- REQUIRED WORK: Each line from the one containing "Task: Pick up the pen" through the final line below must be reproduced exactly, and no others.
========
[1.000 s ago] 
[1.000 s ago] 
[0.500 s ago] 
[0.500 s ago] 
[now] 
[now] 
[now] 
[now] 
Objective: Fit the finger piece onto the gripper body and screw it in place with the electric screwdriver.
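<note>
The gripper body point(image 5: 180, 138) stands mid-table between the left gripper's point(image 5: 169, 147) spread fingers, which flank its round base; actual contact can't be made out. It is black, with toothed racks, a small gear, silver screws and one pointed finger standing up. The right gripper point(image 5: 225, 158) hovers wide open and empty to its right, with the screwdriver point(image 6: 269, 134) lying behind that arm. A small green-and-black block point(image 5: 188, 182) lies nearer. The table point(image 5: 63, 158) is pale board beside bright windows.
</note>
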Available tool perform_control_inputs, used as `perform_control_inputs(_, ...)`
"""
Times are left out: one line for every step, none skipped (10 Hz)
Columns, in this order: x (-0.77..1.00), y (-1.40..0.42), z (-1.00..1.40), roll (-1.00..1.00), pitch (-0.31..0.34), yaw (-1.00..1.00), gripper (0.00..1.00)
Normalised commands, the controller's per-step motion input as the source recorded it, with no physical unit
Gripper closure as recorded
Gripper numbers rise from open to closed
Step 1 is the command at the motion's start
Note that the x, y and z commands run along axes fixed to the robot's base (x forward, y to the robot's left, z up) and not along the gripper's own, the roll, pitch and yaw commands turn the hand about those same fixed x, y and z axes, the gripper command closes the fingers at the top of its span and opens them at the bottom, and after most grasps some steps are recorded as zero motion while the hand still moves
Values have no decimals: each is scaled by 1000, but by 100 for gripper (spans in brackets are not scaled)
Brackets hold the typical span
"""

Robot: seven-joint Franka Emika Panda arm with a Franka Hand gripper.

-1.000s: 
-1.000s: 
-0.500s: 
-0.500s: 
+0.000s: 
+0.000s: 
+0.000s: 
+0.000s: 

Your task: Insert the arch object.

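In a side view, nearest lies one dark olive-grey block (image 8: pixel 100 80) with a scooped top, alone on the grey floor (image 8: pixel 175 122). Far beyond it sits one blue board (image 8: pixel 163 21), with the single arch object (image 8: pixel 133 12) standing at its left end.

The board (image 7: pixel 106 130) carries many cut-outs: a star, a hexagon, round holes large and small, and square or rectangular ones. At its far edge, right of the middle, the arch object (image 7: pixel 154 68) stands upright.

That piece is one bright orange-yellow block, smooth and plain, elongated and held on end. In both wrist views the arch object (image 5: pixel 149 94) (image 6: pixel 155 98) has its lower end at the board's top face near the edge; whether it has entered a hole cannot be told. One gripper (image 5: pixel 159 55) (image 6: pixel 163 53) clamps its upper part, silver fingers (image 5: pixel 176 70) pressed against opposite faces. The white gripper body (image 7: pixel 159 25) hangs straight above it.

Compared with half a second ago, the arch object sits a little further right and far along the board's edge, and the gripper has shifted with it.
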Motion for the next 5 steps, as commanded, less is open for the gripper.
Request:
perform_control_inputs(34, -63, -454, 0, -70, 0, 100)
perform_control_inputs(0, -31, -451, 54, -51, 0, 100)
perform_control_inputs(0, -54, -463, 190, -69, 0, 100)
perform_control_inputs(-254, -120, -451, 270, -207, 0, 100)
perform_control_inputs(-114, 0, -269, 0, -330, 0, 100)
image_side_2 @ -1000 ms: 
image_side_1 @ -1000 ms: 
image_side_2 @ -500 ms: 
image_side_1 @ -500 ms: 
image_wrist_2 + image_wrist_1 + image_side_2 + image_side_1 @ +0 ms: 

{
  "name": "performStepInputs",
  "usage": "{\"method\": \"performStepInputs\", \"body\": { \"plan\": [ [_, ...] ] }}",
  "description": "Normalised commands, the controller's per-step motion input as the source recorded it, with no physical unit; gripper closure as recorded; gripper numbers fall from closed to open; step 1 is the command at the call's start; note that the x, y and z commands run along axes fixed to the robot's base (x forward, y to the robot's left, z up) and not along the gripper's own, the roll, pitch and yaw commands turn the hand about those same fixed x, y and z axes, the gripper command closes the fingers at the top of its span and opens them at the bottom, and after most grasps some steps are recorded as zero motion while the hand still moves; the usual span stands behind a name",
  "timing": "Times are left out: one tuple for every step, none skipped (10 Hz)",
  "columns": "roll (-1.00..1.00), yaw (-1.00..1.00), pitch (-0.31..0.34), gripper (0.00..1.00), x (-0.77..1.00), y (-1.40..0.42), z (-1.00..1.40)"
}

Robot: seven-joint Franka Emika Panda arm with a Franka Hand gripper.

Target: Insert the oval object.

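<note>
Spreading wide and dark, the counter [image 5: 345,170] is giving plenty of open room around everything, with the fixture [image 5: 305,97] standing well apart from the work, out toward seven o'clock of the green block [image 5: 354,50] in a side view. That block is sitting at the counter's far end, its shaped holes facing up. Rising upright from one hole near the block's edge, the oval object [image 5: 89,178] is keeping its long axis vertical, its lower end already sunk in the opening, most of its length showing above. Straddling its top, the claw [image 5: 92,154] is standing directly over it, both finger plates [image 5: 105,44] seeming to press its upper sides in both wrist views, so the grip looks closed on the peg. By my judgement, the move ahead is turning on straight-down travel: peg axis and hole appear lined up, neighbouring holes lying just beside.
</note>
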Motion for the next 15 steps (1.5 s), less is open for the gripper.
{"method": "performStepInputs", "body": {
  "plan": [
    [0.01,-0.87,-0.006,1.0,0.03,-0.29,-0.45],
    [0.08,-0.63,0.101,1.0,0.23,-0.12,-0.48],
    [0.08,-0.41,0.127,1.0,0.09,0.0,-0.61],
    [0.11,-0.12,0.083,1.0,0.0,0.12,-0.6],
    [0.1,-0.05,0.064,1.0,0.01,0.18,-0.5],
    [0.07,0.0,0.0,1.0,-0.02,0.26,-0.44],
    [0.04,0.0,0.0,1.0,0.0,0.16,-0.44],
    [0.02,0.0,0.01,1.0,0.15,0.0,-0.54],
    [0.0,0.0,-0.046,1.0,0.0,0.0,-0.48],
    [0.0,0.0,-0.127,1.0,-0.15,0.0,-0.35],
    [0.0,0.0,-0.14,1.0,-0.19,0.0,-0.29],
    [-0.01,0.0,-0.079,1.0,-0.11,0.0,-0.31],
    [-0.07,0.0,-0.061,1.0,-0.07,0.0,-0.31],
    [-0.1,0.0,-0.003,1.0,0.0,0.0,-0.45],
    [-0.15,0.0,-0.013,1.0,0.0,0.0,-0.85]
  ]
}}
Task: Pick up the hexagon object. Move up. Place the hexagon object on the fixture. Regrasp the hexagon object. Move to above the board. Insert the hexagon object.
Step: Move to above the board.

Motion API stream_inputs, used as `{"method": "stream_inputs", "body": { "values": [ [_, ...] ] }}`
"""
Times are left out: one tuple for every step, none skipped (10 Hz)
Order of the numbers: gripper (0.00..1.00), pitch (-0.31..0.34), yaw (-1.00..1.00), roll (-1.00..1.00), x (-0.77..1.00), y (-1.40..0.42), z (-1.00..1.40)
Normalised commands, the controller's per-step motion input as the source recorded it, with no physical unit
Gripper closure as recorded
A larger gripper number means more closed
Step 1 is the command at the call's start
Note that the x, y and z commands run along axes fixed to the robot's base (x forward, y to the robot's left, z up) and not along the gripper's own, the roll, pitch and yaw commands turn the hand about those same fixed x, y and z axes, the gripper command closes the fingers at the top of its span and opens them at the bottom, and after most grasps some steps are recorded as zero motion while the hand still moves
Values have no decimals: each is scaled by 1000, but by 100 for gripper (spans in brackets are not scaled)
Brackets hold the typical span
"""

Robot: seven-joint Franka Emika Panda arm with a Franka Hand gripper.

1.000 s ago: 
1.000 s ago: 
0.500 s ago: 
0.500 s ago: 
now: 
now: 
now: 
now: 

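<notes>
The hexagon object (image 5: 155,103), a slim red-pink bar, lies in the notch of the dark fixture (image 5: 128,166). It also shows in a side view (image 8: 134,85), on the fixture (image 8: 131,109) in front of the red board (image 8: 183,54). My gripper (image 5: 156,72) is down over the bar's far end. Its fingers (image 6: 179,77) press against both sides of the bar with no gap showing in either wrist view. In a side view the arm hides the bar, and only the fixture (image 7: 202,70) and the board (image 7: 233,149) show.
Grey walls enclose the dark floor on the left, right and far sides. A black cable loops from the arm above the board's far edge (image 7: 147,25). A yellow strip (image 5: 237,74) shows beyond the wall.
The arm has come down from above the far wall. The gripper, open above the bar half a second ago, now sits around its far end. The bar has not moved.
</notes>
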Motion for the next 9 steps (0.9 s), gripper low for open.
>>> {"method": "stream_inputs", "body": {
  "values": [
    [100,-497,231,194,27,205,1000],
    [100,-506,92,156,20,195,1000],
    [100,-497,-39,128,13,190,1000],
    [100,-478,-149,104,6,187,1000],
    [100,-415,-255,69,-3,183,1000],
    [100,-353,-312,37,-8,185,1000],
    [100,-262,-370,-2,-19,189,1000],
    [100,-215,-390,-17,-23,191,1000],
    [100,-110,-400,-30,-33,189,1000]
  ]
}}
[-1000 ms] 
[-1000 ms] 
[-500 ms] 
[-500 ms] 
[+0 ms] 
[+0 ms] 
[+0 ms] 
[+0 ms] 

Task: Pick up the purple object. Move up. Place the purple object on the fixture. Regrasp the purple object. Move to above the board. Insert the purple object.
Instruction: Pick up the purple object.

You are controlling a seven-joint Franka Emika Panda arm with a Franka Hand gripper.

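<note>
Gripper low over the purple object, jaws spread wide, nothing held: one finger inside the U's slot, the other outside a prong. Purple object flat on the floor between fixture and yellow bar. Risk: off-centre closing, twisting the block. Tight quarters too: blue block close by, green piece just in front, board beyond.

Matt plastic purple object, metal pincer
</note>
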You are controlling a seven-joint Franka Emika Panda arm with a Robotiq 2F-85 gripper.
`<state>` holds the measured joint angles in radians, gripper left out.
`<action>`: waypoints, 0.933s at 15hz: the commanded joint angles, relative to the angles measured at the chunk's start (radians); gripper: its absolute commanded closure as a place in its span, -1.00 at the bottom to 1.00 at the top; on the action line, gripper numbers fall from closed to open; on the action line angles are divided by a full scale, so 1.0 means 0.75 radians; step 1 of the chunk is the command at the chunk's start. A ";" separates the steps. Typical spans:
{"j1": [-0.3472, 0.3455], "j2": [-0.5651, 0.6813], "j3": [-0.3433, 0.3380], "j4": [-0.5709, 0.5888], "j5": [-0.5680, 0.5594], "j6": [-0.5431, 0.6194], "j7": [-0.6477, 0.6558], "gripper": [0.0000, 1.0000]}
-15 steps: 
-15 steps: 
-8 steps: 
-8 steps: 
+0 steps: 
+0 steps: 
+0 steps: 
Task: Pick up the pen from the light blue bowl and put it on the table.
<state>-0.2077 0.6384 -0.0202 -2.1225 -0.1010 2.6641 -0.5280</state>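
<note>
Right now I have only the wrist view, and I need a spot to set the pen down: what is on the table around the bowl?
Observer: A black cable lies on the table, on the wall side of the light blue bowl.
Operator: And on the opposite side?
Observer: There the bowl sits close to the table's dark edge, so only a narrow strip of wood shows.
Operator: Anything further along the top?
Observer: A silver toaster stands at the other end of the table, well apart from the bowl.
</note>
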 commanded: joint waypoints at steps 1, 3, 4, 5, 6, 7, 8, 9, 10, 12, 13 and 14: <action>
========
- ANSWER FOR THE TASK:
Task: Pick up the pen from the light blue bowl and put it on the table.
<state>-0.2077 0.6384 -0.0202 -2.1225 -0.1010 2.6641 -0.5280</state>
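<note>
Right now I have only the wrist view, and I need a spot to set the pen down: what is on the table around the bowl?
Observer: A black cable lies on the table, on the wall side of the light blue bowl.
Operator: And on the opposite side?
Observer: There the bowl sits close to the table's dark edge, so only a narrow strip of wood shows.
Operator: Anything further along the top?
Observer: A silver toaster stands at the other end of the table, well apart from the bowl.
</note>
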 commanded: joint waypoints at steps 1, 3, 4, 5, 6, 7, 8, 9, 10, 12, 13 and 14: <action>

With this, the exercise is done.